Jordan et al. (2004) found that the probability a cluster in M 87 will contain an X-ray binary is proportional to $\Gamma \rho_{\rm c}^{-0.4\pm0.1}$, and suggested that the deviation from a purely linear relationship with $\Gamma$ might be due to destruction of binaries by dynamical interactions in the globular cluster. While clusters do undoubtedly destroy binary systems, this should be done preferentially for the longest period systems, perhaps by making them highly eccentric rather than by destroying them outright if they are Roche lobe overflowing systems(e.g. Hut & Paczynski 1984; Rasio & Heggie 1995; Maccarone 2005). Binary destruction should have relatively little impact on the short period systems which, due to their higher duty cycles (see e.g. Piro & Bildsten 2002; Bildsten & Deloye 2004; Ivanova & Kalogera 2006) should provide most of the bright X-ray binaries which can be seen out to Virgo Cluster distances (see Maccarone et al. 2005, for a discussion of the effects of destruction of X-ray binaries due to dynamical interactions on their orbital period distributions).

In light of our above finding that, empirically, for the Milky Way, $\Gamma$ scales with cluster mass to the power $1.1\pm0.2$, it seems simpler just to consider that the estimates of the core radii of the globular clusters in M 87 are likely to be dominated by measurement uncertainties. In the absence of useful radial information, the derived central density of a globular cluster will scale linearly with the cluster's mass; the estimate of $\Gamma$ will then scale with the cluster mass to the power 3/2. We have shown that, for the Galactic globular cluster systems, $\Gamma$ scales linearly with the cluster mass; therefore, one will need to correct this derived value of $\Gamma$ by a term of order M1/2 (or $\rho^{1/2}$ in the absence, again, or any useful radial information). The $\rho^{-0.4}$ term found by Jordan et al. (2004) is thus more likely this "correction'' term than a term indicating dynamical destruction of accreting binaries. The only other means of producing the $\Gamma$-M correlation we show and the relation among $\Gamma,M,$ and $\rho_{\rm c}$found by Jordan et al. (2004) would be a specific relationship between the fraction of mass in the core and the core radius for clusters, in which the cluster core density is uncorrelated with the cluster mass. This would, in principle, be possible, e.g. if the most massive clusters has progressively lower fraction of their mass in their core but is, in fact, not the case, given the strong observed correlation between cluster central density and cluster absolute magnitude (Djorgovski & Meylan 1994).

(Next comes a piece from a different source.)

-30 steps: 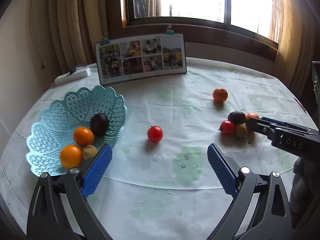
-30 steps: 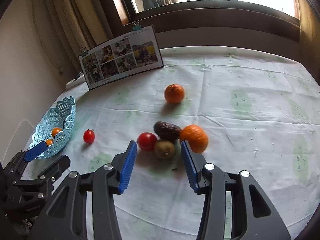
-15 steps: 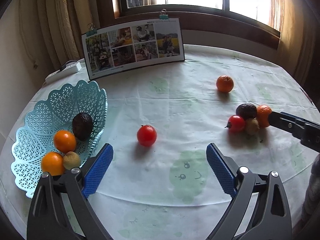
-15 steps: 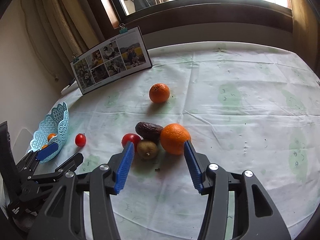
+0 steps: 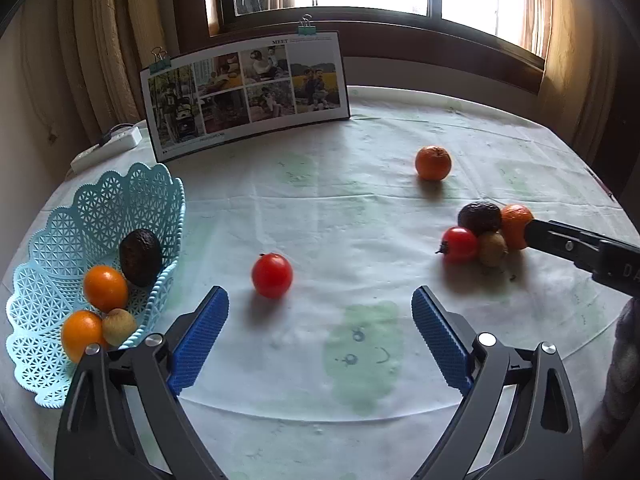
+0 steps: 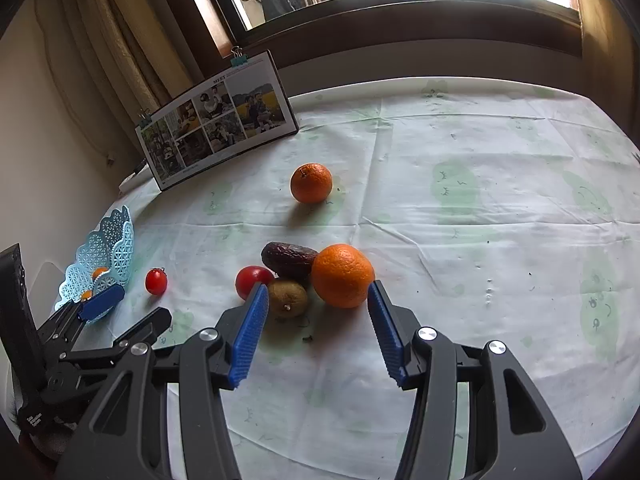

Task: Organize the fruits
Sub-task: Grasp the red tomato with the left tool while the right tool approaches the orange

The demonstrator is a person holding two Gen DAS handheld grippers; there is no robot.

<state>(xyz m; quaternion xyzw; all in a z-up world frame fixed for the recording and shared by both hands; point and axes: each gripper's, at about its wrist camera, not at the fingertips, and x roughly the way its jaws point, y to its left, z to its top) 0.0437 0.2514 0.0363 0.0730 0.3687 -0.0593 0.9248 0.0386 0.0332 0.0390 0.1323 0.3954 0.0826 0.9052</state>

Finally, let us consider an additional important point. The collision rate $\Gamma$ is a collision rate of typical stars with one another - mostly main sequence stars with main sequence stars. The collision rate for neutron stars will be the collision rate itself, times the fraction of stars in the cluster core which are neutron stars. This fraction will come from three factors - stellar evolution, which determines what fraction of stellar mass ends up locked up in neutron stars, the retention fraction, which characterizes what fraction of those neutron stars remain in the cluster, and the effects of mass segregation, which determines how over-represented neutron stars are in the cores of globular clusters, compared to their representation in the clusters on the whole. We assume that the stellar evolution effects have no mass dependence, so any difference between the collision rate as a function of cluster mass and the LMXB hosting probability as a function of cluster mass is most naturally explained by the dependence of the retention fraction on cluster mass, and mass segregation variations as a function of mass.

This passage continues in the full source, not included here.